The quality of the LLM is entirely determined by its corpus, the massive training set. It is Borges' Library of Babel finally realized, where all possible sentences are theoretically present, but the algorithm's job is to efficiently retrieve the most likely ones. The old GIGO principle ("Garbage In, Garbage Out") is far too simple. For LLMs, it's closer to "Bias In, Bias Out (BIBO)." The data is overwhelmingly biased towards English, corporate archives, popular internet text, and easily digitized documents. This bias is amplified and structurally embedded within the very geometry of the vector space.
This operational text creates a crisis of the first-person perspective. The LLM speaks with the voice of every author, and therefore no author.
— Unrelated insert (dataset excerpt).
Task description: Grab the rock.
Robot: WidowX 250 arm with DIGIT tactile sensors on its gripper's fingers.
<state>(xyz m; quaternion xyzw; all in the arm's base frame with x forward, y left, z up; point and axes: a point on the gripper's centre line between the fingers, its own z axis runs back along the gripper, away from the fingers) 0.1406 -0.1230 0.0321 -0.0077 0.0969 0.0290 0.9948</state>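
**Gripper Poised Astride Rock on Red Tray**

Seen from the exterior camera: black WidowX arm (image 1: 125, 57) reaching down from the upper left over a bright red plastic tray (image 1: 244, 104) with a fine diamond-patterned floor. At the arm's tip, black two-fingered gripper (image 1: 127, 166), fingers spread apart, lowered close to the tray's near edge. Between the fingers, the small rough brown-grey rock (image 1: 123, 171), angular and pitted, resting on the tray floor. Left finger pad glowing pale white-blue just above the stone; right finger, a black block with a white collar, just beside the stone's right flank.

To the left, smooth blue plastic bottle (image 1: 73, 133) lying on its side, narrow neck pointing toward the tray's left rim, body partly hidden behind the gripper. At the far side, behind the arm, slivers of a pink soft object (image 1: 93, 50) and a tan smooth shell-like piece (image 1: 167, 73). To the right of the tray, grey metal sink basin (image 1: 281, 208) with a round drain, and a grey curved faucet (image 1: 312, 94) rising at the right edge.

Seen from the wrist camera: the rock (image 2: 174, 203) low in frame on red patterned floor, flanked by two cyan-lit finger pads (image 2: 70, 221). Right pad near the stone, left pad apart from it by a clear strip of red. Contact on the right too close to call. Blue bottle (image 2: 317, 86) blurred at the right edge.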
We are losing the courage to pursue the singular path through language that defines our individuality. We are being reduced to highly variable, but ultimately replaceable, data points in the grand semantic field. The true answer to Farocki's updated question is this: Words can exist without human authorship, but they are hollow. They are statistically perfect shells of meaning, lacking the intentionality and referential grounding that only a situated, embodied, sensing, and fragile human consciousness can provide.
We have to choose the difficult path. Our task is to use the machine's very existence as a mirror to reaffirm the specific, non-replicable value of human symbol-making. We must emphasize the somatic, situated, and resistant nature of true human language. We must push back against the ambient language by seeking out expressions that are so specific, so improbable, that they defy the predictive model. We must choose, once again, the painful, difficult word to save the substance of our world.